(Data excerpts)
§

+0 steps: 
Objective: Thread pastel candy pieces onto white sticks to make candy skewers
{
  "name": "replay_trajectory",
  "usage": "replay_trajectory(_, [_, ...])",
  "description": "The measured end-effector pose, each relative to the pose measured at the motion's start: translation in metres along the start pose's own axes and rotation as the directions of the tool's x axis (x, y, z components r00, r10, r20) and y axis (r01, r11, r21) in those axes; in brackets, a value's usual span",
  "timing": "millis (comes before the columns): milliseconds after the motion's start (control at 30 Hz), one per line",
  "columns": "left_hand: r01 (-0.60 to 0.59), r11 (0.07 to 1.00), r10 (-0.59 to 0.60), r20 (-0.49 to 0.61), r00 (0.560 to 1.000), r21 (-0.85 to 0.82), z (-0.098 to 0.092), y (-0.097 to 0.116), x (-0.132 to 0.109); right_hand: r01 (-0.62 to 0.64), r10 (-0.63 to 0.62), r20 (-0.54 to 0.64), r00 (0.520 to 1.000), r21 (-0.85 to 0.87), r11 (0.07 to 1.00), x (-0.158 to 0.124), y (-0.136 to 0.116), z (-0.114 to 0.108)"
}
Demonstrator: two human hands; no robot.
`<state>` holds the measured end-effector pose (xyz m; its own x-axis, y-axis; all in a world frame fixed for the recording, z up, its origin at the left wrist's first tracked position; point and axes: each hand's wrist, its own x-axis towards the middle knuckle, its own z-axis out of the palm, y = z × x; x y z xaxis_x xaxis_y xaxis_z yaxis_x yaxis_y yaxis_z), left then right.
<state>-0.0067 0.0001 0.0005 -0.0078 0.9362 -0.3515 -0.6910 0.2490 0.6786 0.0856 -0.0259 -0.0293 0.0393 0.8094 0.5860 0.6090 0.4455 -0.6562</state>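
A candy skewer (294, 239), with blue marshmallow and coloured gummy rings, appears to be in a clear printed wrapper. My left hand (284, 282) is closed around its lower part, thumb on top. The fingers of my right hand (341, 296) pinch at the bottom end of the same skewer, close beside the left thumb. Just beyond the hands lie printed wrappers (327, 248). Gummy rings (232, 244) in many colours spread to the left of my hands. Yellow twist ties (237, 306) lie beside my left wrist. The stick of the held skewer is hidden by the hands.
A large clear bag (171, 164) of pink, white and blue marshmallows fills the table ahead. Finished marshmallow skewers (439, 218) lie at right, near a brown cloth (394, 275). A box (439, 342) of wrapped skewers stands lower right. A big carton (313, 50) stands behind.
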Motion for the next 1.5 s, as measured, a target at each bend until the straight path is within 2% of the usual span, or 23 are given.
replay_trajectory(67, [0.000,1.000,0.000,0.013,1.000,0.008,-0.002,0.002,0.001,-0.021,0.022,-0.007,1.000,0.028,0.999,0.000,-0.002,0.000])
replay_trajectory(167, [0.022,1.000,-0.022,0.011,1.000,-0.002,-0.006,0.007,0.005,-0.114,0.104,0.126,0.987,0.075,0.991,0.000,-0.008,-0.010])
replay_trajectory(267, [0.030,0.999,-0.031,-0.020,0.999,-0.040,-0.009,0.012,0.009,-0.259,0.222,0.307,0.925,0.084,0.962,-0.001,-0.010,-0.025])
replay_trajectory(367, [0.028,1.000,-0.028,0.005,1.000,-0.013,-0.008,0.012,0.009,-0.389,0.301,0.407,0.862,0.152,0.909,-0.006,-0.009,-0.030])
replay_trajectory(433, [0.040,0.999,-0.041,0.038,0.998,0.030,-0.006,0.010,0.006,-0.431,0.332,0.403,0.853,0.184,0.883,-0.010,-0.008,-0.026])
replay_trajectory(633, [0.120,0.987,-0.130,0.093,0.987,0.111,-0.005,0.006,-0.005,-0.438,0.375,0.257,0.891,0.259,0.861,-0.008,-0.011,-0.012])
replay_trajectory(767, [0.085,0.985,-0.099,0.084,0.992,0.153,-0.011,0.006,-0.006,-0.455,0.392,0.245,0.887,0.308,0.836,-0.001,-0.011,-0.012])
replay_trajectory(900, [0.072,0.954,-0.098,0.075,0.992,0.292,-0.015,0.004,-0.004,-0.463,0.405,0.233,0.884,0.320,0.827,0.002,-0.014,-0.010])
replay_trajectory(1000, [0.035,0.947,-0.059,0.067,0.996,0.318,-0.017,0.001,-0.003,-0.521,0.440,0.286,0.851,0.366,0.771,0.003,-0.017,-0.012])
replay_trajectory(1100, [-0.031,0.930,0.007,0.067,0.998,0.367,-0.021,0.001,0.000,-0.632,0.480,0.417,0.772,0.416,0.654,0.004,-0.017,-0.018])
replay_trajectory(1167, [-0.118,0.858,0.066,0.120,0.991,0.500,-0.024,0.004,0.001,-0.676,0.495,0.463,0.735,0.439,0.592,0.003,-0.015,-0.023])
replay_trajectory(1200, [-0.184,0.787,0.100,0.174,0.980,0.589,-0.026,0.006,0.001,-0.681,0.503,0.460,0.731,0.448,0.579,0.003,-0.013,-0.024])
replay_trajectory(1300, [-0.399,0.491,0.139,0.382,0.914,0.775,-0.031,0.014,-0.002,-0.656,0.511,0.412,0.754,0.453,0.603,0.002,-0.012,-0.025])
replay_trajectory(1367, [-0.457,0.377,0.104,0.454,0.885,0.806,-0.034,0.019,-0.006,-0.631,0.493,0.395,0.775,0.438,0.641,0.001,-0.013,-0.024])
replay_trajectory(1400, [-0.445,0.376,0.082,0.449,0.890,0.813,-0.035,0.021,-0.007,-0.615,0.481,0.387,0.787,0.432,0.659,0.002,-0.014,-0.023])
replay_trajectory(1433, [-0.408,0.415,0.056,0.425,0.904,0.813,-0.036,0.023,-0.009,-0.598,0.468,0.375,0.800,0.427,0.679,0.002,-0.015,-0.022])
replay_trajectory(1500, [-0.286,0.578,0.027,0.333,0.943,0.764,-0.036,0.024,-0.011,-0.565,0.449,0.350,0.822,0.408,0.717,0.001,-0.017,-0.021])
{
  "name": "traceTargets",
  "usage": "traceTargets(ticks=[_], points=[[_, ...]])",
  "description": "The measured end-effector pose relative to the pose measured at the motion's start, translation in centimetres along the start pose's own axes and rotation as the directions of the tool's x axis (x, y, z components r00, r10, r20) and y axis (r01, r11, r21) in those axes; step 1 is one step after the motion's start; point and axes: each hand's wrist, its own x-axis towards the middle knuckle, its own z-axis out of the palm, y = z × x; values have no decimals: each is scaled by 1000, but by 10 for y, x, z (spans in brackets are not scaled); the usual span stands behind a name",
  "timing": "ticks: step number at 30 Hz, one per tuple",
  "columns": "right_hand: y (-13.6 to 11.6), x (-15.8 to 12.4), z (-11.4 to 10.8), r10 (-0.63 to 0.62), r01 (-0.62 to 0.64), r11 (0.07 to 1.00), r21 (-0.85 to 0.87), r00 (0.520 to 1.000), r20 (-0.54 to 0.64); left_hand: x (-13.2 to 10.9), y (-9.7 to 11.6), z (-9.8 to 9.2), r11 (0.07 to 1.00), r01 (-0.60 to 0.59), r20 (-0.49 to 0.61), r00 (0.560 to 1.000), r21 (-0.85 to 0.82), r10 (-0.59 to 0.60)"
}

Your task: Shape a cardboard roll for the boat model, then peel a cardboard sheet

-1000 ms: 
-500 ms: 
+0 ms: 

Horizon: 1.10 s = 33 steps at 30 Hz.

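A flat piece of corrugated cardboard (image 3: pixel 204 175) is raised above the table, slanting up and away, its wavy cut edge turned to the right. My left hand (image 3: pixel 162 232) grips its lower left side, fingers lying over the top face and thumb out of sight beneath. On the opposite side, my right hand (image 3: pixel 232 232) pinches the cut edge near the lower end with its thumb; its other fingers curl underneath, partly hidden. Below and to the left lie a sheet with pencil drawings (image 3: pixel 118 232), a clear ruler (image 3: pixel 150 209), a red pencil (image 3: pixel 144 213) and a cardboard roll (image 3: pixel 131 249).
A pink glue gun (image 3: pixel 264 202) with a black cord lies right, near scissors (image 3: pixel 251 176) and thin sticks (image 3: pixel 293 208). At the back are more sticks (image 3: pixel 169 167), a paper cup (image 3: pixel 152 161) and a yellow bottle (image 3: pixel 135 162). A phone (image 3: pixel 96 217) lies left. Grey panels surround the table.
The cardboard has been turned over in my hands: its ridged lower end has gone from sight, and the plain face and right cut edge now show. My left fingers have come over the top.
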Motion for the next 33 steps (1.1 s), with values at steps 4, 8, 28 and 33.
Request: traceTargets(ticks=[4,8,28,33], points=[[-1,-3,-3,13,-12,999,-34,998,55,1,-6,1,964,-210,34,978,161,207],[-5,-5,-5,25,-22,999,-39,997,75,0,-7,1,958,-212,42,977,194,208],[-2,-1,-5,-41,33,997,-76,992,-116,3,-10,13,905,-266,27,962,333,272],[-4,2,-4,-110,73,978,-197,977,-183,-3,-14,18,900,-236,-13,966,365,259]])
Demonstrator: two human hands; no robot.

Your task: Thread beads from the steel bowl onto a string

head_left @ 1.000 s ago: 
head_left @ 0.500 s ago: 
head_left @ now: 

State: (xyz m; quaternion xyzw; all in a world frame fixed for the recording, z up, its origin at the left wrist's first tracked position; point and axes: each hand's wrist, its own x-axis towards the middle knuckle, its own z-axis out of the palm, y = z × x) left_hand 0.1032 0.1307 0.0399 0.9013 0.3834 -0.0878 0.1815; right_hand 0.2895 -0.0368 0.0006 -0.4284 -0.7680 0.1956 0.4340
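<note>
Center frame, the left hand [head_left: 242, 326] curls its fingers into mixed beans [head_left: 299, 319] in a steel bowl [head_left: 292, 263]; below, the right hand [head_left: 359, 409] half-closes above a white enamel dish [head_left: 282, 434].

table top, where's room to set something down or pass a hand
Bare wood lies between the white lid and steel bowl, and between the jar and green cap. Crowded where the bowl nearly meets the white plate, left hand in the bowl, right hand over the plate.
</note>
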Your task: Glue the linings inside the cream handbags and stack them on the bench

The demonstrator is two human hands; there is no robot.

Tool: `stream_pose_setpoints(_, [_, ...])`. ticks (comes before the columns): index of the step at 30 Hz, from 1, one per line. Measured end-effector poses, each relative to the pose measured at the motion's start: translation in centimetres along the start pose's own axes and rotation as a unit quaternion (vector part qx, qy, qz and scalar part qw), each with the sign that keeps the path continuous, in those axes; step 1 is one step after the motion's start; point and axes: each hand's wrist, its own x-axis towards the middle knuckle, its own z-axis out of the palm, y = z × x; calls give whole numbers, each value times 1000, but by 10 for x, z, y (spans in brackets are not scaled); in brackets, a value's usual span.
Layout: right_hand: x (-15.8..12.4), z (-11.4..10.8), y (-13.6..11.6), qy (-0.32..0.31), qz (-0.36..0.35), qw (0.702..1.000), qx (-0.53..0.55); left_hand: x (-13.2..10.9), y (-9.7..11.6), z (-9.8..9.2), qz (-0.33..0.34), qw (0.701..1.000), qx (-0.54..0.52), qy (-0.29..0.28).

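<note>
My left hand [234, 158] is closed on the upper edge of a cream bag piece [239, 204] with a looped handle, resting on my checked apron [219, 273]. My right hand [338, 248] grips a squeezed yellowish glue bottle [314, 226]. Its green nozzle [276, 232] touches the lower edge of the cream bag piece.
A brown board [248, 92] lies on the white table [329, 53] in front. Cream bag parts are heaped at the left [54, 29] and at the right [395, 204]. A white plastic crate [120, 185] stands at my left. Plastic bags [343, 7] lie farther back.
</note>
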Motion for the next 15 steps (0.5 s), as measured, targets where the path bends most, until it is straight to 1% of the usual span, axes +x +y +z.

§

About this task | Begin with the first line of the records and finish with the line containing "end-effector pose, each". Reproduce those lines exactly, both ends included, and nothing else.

Task result |
+0 steps: 
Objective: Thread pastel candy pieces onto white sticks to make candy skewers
{
  "name": "replay_trajectory",
  "usage": "replay_trajectory(_, [_, ...])",
  "description": "The measured end-effector pose, each relative to the pose measured at the motion's start: translation in metres along the start pose's own axes and rotation as the directions of the tool's x axis (x, y, z components r00, r10, r20) and y axis (r01, r11, r21) in those axes; in brackets, a value's usual span",

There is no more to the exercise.